The age of Brisbane suburbs is generally seen in the location. Older suburbs like Newstead and Windsor are located closer to central, and then, much like the rings of the tree, expand outwards. Newer suburbs and estates like Springfield Lakes and Ripley are pushed to the outer corners of Brisbane as an effect of expansion.

Expansion didn’t happen in a smooth circle, however. This city started centrally, and grew alongside the river, setting out main corridors, train lines and tramlines. Although the city is smaller than other major cities, the dimensions of Brisbane and Greater Brisbane are quite large. If you start centrally and drive an hour in any direction, you will end up in a suburb still considered part of Brisbane.

 

 

Brisbane Through the Eyes of an Architect

 

The Renovation Line

An area worth renovating is an area that will generate capital gain for you if you stay put. If you are looking to renovate in newer suburbs like Springfield, moving to a new house completely may the best, more affordable option. Houses that were built as old as the 50’s and 60’s, however, are the ones to keep your renovation eye opened too. A renovation circle outlines this city, capturing suburbs as north as Stafford, as south as Salisbury, as east as Carina and as west as Chapel Hill. Anywhere within this bubble is worth renovating, as the value lies within the land.

The Concept of “Looseness”

Architecture serves to make a space more liveable, and in Brisbane this is both rewarding and challenging. The residents of this city crave life in a conflicting way. We want to feel the breeze, be connected to nature, live openly; but we also crave security. We want to see the outside, but not be seen from the outside. We want to feel the breeze but block out traffic noise. This balance is what architecture strives to achieve.

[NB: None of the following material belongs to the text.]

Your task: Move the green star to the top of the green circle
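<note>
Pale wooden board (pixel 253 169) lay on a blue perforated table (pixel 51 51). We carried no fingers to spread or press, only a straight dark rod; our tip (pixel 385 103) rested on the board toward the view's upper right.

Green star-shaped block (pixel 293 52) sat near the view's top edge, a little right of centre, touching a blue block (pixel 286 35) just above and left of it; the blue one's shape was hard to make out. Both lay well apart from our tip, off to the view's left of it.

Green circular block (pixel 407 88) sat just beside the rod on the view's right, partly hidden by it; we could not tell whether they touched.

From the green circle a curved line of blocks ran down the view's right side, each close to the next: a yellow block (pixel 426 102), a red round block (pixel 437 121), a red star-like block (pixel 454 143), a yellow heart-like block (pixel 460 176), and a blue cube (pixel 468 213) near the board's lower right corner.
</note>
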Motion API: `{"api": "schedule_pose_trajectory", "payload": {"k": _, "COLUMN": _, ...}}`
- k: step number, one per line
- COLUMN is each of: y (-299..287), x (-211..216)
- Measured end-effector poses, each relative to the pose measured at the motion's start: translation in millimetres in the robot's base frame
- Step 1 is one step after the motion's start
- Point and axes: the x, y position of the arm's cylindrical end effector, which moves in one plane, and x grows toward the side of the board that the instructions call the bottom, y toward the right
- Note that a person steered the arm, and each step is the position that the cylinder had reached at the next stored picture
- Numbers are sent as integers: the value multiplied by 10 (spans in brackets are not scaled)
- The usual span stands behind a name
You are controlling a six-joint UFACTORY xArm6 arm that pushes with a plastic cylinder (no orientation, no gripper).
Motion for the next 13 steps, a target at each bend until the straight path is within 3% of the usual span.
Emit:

This concept of “looseness” is specific to Brisbane. Other countries and cities with cooler climates have a demand for tight-structured homes. The chill of the outside is banished, and comfort is found within the four walls. Architecture within Brisbane focuses on open, flowing spaces, and we push ideas of verandahs, large windows, and an enhanced connection to the outside.

 

Climate of Brisbane

Although the heat can be intense and the winter nights get chilly, Brisbane’s climate is generally wonderful. Through the lens of property, North East is the ideal position for a Brisbane home to be facing: cool in the summers and warm in the winters. Opening up the main living, creating that loose feel, and adjusting in accordance with North East represents the majority of jobs PlaceMate Architects receive.

The subtropical nature of Brisbane also drives us to be connected to the outside. Trees and gardens grow fast in this climate and give us the opportunity to live within the greenery.

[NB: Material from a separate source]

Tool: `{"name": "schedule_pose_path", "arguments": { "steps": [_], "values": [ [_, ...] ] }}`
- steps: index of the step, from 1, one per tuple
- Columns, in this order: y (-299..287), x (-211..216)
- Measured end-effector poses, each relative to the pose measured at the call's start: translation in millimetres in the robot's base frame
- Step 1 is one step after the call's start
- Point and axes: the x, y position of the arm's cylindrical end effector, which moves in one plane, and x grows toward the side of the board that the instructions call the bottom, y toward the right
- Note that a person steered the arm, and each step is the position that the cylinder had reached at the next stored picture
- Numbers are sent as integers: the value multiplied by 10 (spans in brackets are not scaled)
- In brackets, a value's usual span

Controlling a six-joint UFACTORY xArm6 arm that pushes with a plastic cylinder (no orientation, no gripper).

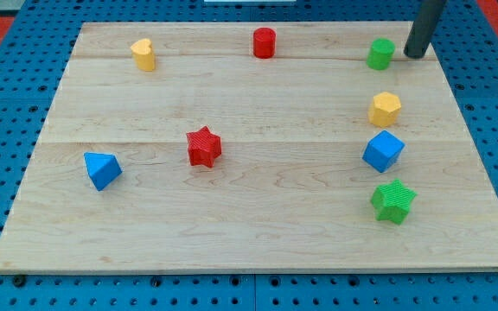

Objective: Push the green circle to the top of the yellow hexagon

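The green circle (381,53) stands near the board's top right corner. The yellow hexagon (385,109) lies below it, apart, on the view's right. My tip (415,54) is down on the board just to the right of the green circle, close to it with a small gap showing between them. The rod rises up and to the right out of the view's top.
A blue cube (382,151) lies just below the yellow hexagon and a green star (393,201) below that. A red star (203,146) is mid-board, a blue triangle (102,169) at left, a yellow heart (143,53) top left, a red cylinder (264,42) top middle. The wooden board (249,233) ends close to the right of my tip.
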Motion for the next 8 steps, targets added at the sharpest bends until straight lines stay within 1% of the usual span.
{"name": "schedule_pose_path", "arguments": {
  "steps": [1, 2, 3, 4, 5, 6, 7, 8],
  "values": [
    [-515, 107],
    [-538, 566],
    [-374, 43],
    [-845, -160],
    [-868, 226],
    [-766, 553],
    [-609, 182],
    [-753, -402]
  ]
}}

The Satisfaction of a Brisbane Home

The art of architecture goes deeper than a beautiful building. A home is not only a physical space where you live, but also an emotional and mental investment. This is what architecture seeks to achieve with Brisbane families. PlaceMate Architects recognises the satisfaction of just being in the moment and feeling present with your house. Brisbane climate and structure allows many houses to have more than a road to a door. Many houses in this city have a driveway, gate, path before the front door. These are steps you are taking to leave the world behind you; to shed off the day.

We want people to have a good experience of home, and within Brisbane, an open, flowing home connected to a garden is what many families desire.

At PlaceMate Architects, projects like West End, Stafford Heights and Mitchelton have brought this openness into full function.